*Goal of the exercise*.
Would you output the entries below only from the line containing "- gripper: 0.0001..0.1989" through the line containing "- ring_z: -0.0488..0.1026", exactly as they stand and with both ends included?

*Records to use*.
● ● ● ● ● ● ●
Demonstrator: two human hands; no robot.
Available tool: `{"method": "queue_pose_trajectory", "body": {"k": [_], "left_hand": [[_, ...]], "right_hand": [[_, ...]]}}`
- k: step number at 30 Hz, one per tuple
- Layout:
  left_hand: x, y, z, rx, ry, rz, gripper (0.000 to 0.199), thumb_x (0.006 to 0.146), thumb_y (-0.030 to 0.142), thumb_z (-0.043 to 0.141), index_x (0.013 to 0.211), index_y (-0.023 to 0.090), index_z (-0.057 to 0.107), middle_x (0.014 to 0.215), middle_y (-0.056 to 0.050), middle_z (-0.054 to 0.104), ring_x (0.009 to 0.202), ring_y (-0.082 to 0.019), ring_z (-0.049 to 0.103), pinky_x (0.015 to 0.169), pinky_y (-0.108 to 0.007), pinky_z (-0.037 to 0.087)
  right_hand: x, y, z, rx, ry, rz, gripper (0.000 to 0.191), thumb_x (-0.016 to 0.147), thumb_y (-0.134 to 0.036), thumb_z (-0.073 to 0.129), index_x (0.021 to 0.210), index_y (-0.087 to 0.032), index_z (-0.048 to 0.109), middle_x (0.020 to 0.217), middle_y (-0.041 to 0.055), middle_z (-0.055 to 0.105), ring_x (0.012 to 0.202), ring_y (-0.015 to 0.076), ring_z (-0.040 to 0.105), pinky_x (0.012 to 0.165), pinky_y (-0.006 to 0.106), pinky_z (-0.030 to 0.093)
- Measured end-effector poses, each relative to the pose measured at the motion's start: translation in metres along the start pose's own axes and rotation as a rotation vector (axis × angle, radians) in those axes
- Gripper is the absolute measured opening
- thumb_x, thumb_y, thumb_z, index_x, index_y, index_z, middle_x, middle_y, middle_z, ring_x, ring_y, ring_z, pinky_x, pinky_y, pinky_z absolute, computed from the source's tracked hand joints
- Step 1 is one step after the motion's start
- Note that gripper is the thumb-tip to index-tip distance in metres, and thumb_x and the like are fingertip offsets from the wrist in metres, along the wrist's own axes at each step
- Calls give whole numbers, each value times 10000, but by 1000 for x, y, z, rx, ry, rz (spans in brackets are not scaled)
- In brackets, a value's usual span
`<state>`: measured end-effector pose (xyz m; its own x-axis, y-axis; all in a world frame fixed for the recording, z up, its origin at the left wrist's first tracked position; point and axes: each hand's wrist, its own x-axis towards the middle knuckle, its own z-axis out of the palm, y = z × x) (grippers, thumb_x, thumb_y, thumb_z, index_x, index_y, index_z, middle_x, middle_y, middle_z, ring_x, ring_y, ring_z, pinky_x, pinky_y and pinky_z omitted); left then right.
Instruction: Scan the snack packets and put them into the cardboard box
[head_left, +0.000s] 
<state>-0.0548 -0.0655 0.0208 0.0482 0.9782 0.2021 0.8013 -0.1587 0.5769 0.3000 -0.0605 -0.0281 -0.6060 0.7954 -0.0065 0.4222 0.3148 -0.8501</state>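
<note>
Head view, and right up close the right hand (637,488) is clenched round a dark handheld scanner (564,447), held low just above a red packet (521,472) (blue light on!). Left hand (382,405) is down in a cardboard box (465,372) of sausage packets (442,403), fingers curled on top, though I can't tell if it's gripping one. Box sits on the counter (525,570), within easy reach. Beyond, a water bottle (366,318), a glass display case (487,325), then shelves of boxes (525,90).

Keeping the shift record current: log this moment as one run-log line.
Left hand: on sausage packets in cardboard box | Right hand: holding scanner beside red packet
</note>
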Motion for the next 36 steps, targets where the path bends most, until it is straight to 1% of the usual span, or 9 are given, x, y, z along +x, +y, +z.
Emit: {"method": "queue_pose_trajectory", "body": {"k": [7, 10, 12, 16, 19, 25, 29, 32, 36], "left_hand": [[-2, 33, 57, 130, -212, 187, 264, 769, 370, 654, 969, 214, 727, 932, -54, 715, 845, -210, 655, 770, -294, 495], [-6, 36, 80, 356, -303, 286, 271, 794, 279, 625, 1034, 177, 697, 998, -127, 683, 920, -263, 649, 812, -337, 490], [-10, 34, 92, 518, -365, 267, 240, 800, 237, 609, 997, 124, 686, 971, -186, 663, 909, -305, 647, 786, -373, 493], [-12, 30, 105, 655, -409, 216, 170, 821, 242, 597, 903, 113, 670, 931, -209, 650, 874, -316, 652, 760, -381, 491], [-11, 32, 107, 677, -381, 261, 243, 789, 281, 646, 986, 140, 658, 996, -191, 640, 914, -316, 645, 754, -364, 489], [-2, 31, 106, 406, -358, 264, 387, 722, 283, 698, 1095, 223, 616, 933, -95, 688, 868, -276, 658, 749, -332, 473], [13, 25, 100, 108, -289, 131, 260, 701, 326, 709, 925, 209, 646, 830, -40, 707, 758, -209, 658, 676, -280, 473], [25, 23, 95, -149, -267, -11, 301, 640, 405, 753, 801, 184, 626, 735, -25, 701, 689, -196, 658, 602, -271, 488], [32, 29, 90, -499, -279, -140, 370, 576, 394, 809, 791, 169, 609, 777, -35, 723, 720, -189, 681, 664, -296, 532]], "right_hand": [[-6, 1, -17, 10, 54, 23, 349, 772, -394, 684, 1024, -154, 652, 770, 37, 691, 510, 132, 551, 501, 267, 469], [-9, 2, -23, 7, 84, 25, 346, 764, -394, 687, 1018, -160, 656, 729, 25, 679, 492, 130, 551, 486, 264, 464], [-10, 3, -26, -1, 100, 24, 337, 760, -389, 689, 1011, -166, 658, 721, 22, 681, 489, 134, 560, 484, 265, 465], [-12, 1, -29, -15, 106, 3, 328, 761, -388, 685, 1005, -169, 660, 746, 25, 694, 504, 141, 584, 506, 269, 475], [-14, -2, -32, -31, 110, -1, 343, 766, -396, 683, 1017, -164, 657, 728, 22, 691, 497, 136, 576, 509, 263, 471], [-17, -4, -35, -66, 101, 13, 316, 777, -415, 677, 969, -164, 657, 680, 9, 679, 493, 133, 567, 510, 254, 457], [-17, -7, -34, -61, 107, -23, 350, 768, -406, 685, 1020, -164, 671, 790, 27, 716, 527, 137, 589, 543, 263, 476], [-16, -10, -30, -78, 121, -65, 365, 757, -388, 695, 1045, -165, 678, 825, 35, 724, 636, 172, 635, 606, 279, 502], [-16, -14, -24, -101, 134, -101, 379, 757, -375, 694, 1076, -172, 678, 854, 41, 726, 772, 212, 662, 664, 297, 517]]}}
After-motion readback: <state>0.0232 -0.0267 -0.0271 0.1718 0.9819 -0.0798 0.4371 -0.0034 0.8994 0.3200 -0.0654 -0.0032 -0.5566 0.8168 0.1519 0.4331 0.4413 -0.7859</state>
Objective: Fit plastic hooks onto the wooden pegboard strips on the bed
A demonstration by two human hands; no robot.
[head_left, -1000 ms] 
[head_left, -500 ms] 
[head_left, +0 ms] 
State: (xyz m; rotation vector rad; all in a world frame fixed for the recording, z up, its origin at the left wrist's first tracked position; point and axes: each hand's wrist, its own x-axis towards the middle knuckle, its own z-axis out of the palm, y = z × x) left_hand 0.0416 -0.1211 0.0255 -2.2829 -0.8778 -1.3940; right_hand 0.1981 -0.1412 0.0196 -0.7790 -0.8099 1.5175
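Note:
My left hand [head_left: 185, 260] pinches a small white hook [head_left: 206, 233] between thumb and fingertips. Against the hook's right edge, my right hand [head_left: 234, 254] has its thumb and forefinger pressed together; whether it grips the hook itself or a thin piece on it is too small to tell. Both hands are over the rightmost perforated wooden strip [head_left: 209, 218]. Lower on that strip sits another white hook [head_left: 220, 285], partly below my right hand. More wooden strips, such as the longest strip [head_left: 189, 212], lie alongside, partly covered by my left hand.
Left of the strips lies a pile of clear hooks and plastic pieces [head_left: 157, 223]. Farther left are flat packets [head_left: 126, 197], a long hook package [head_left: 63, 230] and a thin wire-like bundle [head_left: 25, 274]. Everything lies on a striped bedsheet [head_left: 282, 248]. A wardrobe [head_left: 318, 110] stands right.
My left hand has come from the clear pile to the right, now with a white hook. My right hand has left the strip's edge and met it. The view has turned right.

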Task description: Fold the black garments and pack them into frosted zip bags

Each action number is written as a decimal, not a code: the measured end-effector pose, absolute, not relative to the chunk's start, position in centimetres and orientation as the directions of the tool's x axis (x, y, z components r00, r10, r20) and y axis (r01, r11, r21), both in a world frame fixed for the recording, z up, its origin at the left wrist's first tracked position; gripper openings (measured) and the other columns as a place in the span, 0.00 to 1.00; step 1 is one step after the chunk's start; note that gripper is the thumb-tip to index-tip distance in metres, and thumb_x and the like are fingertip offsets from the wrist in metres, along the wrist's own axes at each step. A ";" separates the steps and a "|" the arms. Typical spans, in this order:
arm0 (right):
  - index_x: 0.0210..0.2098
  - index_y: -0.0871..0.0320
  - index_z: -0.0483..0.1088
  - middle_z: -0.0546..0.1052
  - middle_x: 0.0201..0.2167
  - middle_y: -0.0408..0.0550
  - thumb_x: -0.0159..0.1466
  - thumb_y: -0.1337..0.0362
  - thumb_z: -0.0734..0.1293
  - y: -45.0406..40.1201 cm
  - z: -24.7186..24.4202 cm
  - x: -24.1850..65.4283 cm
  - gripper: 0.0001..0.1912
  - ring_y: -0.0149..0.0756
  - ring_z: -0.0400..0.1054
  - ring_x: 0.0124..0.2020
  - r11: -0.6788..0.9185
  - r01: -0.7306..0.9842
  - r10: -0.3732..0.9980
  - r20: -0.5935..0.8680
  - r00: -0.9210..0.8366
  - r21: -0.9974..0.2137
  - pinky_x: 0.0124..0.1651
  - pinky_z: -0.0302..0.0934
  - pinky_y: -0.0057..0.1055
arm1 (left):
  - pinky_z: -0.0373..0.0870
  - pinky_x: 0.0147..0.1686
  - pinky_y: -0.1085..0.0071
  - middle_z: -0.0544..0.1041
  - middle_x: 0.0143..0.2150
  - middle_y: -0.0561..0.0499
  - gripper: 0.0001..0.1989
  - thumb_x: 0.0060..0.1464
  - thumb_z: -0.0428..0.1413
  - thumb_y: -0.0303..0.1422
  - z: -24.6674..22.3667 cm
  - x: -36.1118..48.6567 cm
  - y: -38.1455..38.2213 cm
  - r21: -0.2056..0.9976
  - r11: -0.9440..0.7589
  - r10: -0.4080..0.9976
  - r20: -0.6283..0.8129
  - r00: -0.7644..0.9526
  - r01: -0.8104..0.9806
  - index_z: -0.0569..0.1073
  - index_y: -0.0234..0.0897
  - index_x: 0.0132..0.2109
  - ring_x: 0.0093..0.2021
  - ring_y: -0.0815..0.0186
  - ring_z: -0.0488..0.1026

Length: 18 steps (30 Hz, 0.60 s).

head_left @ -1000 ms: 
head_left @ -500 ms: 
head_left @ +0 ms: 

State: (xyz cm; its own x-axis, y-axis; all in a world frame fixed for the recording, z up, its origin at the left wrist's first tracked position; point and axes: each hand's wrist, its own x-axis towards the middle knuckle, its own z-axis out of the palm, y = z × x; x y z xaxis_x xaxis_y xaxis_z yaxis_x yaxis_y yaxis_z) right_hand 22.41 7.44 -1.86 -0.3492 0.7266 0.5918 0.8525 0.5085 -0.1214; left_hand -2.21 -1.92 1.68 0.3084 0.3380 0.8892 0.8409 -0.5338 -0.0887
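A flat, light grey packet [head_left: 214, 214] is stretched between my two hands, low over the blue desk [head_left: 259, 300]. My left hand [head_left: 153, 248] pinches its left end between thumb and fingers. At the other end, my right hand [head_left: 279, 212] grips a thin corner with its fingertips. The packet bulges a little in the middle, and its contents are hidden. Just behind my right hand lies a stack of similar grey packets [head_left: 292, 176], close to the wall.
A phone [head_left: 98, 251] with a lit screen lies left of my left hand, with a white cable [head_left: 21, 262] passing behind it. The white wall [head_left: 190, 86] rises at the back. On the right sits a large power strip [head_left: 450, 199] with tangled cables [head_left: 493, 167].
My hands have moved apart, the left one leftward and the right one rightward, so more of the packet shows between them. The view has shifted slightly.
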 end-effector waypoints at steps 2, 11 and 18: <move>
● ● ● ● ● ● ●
*Response to the task*.
  - gripper: 0.0001..0.1989
  - thumb_x: 0.0060..0.1464
  - thumb_z: -0.0428..0.1413
  - thumb_y: -0.0303..0.1422
  - z: -24.6674..22.3667 cm
  - x: -36.1118..48.6567 cm
  - y: -38.1455..38.2213 cm
  - r21: -0.2056..0.9976
  - r11: -0.9440..0.7589
  - r10: -0.4080..0.9976
  - r20: -0.6283..0.8129
  - r00: -0.7644..0.9526
  - r01: -0.8104..0.9806
  - index_z: -0.0569..0.1073
  - index_y: -0.0234..0.0897
  - index_x: 0.0132..0.2109
  - ring_x: 0.0093..0.2021
  - ring_y: -0.0815..0.0186
  - ring_z: -0.0488..0.1026

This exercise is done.